§ Activity
Please copy all of the data that follows exactly, leaving any pictures out.

§ Data extract
[Start of section]
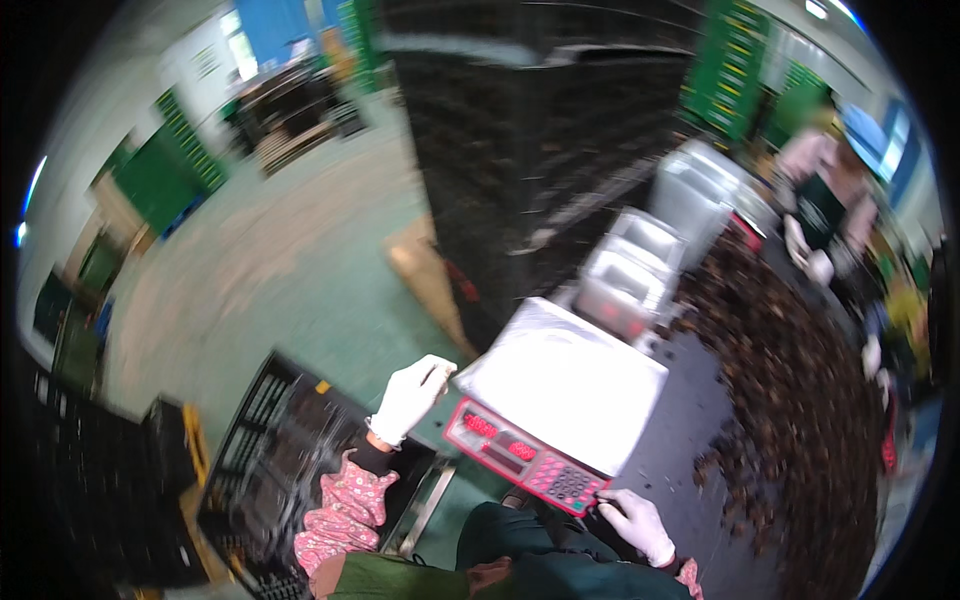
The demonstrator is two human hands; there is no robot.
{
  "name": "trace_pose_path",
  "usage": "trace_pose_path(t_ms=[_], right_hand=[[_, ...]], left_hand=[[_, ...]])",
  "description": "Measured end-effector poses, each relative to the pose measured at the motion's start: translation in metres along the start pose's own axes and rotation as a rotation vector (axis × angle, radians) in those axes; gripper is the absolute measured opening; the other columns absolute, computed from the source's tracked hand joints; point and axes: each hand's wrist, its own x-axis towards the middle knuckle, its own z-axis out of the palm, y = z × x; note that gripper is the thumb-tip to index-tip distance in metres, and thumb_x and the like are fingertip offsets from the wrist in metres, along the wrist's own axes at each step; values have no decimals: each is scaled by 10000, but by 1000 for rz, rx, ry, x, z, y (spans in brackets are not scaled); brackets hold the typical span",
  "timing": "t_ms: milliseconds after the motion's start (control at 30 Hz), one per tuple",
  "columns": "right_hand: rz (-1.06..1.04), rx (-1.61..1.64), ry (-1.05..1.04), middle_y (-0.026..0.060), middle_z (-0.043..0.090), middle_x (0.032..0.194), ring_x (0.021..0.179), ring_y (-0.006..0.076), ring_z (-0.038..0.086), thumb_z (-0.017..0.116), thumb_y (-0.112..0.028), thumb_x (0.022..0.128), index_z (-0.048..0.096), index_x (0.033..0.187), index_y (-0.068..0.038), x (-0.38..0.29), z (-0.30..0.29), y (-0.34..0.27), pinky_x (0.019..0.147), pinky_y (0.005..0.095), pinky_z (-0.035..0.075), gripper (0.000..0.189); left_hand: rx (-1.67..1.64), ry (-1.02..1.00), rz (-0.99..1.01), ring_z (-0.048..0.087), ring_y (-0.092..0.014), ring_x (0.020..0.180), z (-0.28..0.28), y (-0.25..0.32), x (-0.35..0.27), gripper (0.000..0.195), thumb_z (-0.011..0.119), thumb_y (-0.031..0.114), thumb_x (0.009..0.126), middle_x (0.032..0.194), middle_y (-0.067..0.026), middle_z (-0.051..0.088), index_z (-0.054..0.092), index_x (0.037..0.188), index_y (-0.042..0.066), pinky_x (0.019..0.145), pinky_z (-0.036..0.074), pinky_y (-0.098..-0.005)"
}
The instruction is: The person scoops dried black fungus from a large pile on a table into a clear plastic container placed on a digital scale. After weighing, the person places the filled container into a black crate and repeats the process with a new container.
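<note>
A digital weighing scale [570,382] with a bare, shiny flat pan and a red-framed keypad panel [525,457] stands on the dark table before me. My left hand [415,397], in a white glove, is beside the pan's left corner with its fingers drawn together; whether it holds something small is not clear. My right hand [637,525], also white-gloved, has its fingertips at the right end of the keypad. Clear plastic containers [626,277] are stacked behind the scale. A large heap of dark brown pieces [787,390] spreads over the table on the right.
A black plastic crate [292,457] holding clear containers is at my left, with more black crates [97,480] beyond. A tall dark sheet-like surface [525,165] rises behind the scale. A person [825,187] in a blue hat is across the table; another person [900,322] is farther right.
</note>
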Motion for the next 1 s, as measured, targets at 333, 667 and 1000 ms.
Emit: trace_pose_path(t_ms=[333, 667, 1000], right_hand=[[397, 13, 294, 126, 701, 1089, 992, 322, 673, 615, -326, 949, 697, 1119, -76, -82, -15, 37, 856, 390, 537, 314], [615, 78, 461, 143, 694, 1068, 972, 347, 667, 584, -295, 948, 683, 1108, -77, -132, 12, 68, 844, 410, 542, 288], [562, 86, 510, 149, 671, 1094, 1013, 344, 641, 590, -275, 946, 675, 1119, -71, -133, 17, 77, 876, 416, 521, 280]], left_hand=[[520, -63, 1001, 603, -295, 866, 263, 100, 196, 102, 669, 198, 863, 868, -86, 612, 691, 921, 116, 770, 460, -436], [152, -541, 867, 615, -247, 766, 266, 69, 253, 63, 695, -20, 796, 837, -101, 607, 643, 821, 5, 738, 490, -326], [-200, -534, 491, 491, -88, 813, 268, 47, 297, 78, 616, 69, 958, 832, 26, 517, 577, 893, 54, 796, 424, -222]])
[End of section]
§ Result of this exercise
The demonstrator is two human hands; there is no robot.
{
  "name": "trace_pose_path",
  "usage": "trace_pose_path(t_ms=[_], right_hand=[[_, ...]], left_hand=[[_, ...]])",
  "description": "Measured end-effector poses, each relative to the pose measured at the motion's start: translation in metres along the start pose's own axes and rotation as a rotation vector (axis × angle, radians) in those axes; gripper is the absolute measured opening; the other columns absolute, computed from the source's tracked hand joints; point and axes: each hand's wrist, its own x-axis towards the middle knuckle, its own z-axis out of the palm, y = z × x; note that gripper is the thumb-tip to index-tip distance in metres, and thumb_x and the like are fingertip offsets from the wrist in metres, along the wrist's own axes at each step; values have no decimals: each is scaled by 10000, but by 1000 for rz, rx, ry, x, z, y (spans in brackets are not scaled); brackets hold the typical span",
  "timing": "t_ms: milliseconds after the motion's start (control at 30 Hz), one per tuple",
  "columns": "right_hand: rz (-1.06..1.04), rx (-1.61..1.64), ry (-1.05..1.04), middle_y (-0.026..0.060), middle_z (-0.043..0.090), middle_x (0.032..0.194), ring_x (0.021..0.179), ring_y (-0.006..0.076), ring_z (-0.038..0.086), thumb_z (-0.017..0.116), thumb_y (-0.112..0.028), thumb_x (0.022..0.128), index_z (-0.048..0.096), index_x (0.033..0.187), index_y (-0.068..0.038), x (-0.38..0.29), z (-0.30..0.29), y (-0.34..0.27), pinky_x (0.019..0.147), pinky_y (0.005..0.095), pinky_z (-0.035..0.075), gripper (0.000..0.189); left_hand: rx (-1.67..1.64), ry (-1.02..1.00), rz (-0.99..1.01), ring_z (-0.048..0.087), ring_y (-0.092..0.014), ring_x (0.020..0.180), z (-0.28..0.28), y (-0.25..0.32), x (-0.35..0.27), gripper (0.000..0.195), thumb_z (-0.011..0.119), thumb_y (-0.031..0.114), thumb_x (0.009..0.126), middle_x (0.032..0.194), middle_y (-0.067..0.026), middle_z (-0.051..0.088), index_z (-0.054..0.092), index_x (0.037..0.188), index_y (-0.042..0.066), pinky_x (0.019..0.145), pinky_z (-0.036..0.074), pinky_y (-0.098..-0.005)"
}
The instruction is: The person scoops dried black fungus from a large pile on a table into a clear plastic container placed on a digital scale. After weighing, the person places the filled container into a black crate and repeats the process with a new container.
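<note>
A digital weighing scale [570,382] with a bare, shiny flat pan and a red-framed keypad panel [525,457] stands on the dark table before me. My left hand [415,397], in a white glove, is beside the pan's left corner with its fingers drawn together; whether it holds something small is not clear. My right hand [637,525], also white-gloved, has its fingertips at the right end of the keypad. Clear plastic containers [626,277] are stacked behind the scale. A large heap of dark brown pieces [787,390] spreads over the table on the right.
A black plastic crate [292,457] holding clear containers is at my left, with more black crates [97,480] beyond. A tall dark sheet-like surface [525,165] rises behind the scale. A person [825,187] in a blue hat is across the table; another person [900,322] is farther right.
</note>
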Motion for the next 1 s, as measured, targets at 333, 667 and 1000 ms.
Emit: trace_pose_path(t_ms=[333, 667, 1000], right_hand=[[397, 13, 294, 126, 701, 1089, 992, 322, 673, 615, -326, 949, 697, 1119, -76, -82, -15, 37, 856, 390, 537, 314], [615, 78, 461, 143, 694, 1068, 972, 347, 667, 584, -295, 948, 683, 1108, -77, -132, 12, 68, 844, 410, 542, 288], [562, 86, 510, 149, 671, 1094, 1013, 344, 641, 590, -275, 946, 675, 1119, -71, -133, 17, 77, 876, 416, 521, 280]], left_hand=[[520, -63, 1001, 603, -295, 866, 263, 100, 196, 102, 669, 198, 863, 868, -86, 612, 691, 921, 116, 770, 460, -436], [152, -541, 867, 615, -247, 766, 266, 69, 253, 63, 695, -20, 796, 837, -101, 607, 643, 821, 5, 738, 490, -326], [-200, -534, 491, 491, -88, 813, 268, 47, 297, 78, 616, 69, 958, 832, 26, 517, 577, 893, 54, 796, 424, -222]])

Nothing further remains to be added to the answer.